Applied Neuroscience Research Group, Central European Institute of Technology, Masaryk University (CEITEC MU), Brno, Czech Republic.
Faculty of Medicine, Masaryk University, Brno, Czech Republic.
J Alzheimers Dis. 2019;67(3):971-984. doi: 10.3233/JAD-180834.
Cognitive impairment in Parkinson's disease (PD) is associated with altered connectivity of the resting state networks (RSNs). Longitudinal studies in well cognitively characterized PD subgroups are missing.

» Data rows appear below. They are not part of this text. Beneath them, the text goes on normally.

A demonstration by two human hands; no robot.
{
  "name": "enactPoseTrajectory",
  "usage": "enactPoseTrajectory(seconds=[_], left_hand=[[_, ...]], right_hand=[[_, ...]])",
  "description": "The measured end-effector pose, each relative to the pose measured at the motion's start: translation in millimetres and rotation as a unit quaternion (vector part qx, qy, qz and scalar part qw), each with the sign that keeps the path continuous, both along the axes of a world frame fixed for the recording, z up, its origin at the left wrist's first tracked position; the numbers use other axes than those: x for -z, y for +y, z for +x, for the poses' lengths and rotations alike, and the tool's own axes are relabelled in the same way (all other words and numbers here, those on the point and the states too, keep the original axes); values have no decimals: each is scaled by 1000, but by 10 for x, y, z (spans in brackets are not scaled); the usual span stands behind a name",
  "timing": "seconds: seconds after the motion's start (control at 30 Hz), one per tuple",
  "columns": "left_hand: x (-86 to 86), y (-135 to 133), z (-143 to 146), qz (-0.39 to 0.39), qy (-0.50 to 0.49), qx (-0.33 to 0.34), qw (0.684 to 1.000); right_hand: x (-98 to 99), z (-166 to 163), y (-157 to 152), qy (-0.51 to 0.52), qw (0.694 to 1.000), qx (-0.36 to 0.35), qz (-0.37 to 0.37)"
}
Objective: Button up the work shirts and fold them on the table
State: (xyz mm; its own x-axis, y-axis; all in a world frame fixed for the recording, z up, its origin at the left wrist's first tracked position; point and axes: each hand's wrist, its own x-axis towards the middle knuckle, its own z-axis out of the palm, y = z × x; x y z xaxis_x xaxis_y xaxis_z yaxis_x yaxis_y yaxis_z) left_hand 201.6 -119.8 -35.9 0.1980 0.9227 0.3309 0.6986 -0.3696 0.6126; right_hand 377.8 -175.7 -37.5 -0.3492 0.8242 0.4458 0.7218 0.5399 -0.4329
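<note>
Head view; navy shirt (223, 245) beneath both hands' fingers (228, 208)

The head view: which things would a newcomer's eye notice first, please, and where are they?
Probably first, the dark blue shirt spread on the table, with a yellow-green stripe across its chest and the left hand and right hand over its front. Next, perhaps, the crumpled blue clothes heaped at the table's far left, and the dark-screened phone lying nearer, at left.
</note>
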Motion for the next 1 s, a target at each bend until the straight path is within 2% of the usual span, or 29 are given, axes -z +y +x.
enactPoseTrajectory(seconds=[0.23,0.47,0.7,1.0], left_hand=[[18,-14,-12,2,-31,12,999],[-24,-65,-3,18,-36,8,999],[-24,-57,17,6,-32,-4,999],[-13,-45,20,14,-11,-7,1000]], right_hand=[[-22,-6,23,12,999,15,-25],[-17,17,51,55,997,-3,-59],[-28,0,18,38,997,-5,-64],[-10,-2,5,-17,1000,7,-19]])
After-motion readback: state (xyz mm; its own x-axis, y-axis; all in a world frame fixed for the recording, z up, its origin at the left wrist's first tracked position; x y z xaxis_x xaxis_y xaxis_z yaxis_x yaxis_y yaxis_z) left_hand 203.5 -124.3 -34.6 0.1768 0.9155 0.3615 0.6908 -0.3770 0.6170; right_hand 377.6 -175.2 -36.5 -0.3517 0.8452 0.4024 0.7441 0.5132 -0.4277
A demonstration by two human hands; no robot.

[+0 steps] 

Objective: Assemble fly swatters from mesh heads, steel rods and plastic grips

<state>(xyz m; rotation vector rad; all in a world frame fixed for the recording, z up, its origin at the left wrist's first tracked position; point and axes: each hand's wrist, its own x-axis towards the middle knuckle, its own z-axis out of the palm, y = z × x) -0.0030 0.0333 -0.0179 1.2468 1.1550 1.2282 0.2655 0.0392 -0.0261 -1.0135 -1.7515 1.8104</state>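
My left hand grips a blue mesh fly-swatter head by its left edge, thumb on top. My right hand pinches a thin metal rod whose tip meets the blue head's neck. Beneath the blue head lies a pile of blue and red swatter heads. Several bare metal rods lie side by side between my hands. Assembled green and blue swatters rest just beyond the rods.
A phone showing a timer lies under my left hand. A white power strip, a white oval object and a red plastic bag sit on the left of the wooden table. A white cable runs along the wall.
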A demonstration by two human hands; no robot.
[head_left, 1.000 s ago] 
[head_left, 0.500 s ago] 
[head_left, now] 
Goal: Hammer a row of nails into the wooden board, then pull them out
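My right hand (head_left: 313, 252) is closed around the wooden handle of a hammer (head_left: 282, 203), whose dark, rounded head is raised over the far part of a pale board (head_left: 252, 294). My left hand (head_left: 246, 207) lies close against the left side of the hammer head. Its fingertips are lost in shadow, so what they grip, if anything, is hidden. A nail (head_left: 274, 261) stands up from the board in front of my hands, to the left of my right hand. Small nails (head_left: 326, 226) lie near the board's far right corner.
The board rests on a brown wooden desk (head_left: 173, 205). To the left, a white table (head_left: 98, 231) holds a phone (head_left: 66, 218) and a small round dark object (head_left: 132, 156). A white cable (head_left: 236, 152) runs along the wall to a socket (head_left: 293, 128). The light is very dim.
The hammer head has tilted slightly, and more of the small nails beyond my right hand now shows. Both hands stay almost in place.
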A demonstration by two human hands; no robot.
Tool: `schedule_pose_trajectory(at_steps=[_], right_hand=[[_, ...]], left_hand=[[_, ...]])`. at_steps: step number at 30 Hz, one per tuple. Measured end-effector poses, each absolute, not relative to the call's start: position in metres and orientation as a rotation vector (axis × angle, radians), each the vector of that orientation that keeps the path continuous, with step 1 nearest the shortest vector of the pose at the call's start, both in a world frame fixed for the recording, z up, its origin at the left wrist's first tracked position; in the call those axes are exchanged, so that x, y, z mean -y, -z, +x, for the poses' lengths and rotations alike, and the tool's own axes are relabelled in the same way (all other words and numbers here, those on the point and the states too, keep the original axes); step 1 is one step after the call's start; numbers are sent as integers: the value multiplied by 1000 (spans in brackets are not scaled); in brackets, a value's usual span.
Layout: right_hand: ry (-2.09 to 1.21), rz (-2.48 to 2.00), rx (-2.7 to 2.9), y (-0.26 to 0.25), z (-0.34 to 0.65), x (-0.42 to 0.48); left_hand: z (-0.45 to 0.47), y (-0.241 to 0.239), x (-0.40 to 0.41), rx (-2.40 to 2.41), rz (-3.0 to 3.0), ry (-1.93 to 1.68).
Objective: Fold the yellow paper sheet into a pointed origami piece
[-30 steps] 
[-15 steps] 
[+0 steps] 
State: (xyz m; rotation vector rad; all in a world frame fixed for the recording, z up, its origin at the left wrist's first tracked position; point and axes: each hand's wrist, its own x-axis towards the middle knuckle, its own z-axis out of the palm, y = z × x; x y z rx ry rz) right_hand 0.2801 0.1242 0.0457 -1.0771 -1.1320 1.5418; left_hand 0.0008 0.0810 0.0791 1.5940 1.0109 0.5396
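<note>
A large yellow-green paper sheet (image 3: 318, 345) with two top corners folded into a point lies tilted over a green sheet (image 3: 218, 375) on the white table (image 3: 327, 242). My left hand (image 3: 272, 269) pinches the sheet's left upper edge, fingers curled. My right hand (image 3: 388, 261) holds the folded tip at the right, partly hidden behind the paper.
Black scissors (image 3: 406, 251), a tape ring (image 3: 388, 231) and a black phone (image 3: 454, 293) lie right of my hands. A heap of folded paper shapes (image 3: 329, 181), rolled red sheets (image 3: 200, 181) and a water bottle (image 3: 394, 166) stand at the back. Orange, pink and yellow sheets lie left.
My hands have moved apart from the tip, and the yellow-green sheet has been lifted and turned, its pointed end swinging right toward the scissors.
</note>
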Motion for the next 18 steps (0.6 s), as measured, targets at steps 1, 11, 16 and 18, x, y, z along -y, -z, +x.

To assess changes of the whole-brain connectivity and between-network connectivity (BNC) of large-scale functional networks related to cognition in well characterized PD patients using a longitudinal study design and various analytical methods.
We explored the whole-brain connectivity and BNC of the frontoparietal control network (FPCN) and the default mode, dorsal attention, and visual networks in PD with normal cognition (PD-NC, n = 17) and mild cognitive impairment (PD-MCI, n = 22) as compared to 51 healthy controls (HC). We applied regions of interest-based, partial least squares, and graph theory based network analyses. The differences among groups were analyzed at baseline and at the one-year follow-up visit (37 HC, 23 PD all).
The BNC of the FPCN and other RSNs was reduced, and the whole-brain analysis revealed increased characteristic path length and decreased average node strength, clustering coefficient, and global efficiency in PD-NC compared to HC. Values of all measures in PD-MCI were between that of HC and PD-NC. After one year, the BNC was further increased in the PD-all group; no changes were detected in HC. No cognitive domain z-scores deteriorated in either group.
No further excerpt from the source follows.